Germán Ossa
El cine, aunque nació en formato pequeño, está hecho para verlo en pantallas grandes, ojalá inmensas y no en televisión ni en dispositivos diminutos como celulares, lo grave es que cuando toca, toca.
No veo la hora de salir de esta cuarentena para desahogarme en un teatro, no importa el Centro Comercial, viendo así sea al “Rey león”.
Los hermanos Luis y Augusto Lumiere inventaron un aparatico (Cinematógrafo) para ver fotografías en movimiento proyectadas en una pared en 1895 y fue la sensación en ese París de finales de ese Siglo. El boleto de entrada para gozarse el “invento” costaba, según los historiadores, un franco. Muchísimo dinero. Nació para el disfrute de una clase privilegiada, pero la magia, la novedad, la gracia y el embrujo, lo hicieron volverse aterradoramente popular. Ya hoy día se da el lujo de, dependiendo del género, tener millones de seguidores en cada una de las cosas que cuenta.
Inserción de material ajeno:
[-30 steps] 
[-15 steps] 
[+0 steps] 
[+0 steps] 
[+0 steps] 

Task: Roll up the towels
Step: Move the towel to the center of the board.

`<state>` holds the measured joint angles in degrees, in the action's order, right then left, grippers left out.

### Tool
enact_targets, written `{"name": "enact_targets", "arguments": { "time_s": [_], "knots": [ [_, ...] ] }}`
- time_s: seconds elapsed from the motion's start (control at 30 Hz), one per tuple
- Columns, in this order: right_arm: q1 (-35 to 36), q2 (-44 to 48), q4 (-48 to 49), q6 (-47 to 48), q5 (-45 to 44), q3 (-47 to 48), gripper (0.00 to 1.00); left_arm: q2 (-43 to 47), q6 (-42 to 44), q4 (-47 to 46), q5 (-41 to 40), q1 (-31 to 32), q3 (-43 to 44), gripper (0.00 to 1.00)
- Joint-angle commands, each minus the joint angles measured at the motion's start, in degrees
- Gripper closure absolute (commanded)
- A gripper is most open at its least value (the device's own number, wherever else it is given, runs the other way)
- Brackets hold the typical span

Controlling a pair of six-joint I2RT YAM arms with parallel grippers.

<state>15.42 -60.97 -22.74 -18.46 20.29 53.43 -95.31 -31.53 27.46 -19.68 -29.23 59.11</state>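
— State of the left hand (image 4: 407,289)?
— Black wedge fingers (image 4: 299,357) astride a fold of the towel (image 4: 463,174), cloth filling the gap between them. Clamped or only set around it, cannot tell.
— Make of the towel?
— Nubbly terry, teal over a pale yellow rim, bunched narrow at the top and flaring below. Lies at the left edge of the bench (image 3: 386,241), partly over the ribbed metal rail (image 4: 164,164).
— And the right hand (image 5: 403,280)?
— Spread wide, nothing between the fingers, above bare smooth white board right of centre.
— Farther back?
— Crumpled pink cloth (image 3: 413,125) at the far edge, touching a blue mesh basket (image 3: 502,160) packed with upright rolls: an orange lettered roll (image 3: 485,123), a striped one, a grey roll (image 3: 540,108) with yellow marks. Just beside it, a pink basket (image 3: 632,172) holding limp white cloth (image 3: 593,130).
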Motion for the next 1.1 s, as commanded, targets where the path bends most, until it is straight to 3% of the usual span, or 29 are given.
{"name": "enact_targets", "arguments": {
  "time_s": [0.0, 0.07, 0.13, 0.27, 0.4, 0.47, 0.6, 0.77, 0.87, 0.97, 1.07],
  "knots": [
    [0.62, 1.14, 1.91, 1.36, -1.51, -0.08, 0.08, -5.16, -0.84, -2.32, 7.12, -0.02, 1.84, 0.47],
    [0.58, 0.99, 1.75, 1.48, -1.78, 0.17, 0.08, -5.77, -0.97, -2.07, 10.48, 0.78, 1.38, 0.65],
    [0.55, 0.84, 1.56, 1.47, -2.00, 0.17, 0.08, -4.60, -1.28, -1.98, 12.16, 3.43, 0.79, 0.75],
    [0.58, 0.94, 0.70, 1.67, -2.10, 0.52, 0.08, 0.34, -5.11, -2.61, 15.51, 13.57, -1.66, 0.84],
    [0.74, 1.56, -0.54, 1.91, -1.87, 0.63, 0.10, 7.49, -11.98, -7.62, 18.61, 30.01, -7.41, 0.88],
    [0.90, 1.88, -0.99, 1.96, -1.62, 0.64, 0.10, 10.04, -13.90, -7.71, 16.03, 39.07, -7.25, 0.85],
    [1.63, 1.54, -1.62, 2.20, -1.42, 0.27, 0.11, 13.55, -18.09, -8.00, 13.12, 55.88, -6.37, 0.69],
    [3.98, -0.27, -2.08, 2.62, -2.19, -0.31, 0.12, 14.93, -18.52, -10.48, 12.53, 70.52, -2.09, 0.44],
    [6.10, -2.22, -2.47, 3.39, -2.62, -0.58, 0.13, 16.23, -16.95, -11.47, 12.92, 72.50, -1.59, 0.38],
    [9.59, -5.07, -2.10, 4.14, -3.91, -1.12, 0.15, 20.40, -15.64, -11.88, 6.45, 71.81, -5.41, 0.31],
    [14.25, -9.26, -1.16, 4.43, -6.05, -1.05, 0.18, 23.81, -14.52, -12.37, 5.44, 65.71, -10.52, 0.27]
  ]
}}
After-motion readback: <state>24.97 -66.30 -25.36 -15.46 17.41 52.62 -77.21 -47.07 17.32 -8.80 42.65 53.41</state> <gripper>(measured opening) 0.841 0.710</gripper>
Hoy día, pero concretamente en estos asustadores días, los de la cuarentena, los del encierro forzoso, las ofertas son tan variadas que hasta asustan. Llueven los deseos de parte y parte. Los realizadores, en el afán de recuperar parte de su inversión, sugieren vender sus obras con unas determinadas estrategias, en las cuales hay que pagar para ver lo suyo, que es apenas justo, y que contrasta con la oferta gratuita de infinidad de plataformas que se benefician de las pautas publicitarias (que no son cine), que, de verdad, también asustan. Hasta los Festivales más importantes de Cine del mundo, están ofreciendo las películas que apenas iban a salir al mercado, pero la verdad es que todo lo que se nos ofrece, por cantidades alarmantes, así sea maravilloso, se puede disfrutar, pero de manera muy insustancial, por cuanto no se goza lo mismo en la incomodidad que lo acompaña: Sin pantalla grande, con la ausencia de la silla del teatro, sin la compañía de un público que, aunque desconocido, es cómplice de ese disfrute singular, sin las crispetas calientes de sal y dulce y la Coca-Cola a la que nos acostumbraron las sociedades modernas y sobre todo, sin la complicidad de esa oscuridad de la sala que nos viste a todos con la misma culpabilidad cultural.
He visto muchas cosas estos días, es verdad, pero no es igual, me da pena con Martín Scorsese cuando sepa que vi a Robert De Niro y a Al Pacino en esa extraordinaria película (EL Irlandés) en un televisor de 33 pulgadas y a la cual le robaron más de un Óscar de la Academia este año y con Edgar Reitz, el alemán, que en el mismo aparato, vi su extraordinaria cinta “Heimat” (La otra tierra) que sé, la hizo para ser visualizada en una pantalla supergigante.
Ojalá esa pandemia no sea eterna. El cine (y la salud) lo requiere.
El cine es tan atractivo que la gente anda reclamando, si la peste insiste en seguir matándonos, volver a los autocines, porque ellos pueden convivir con todo.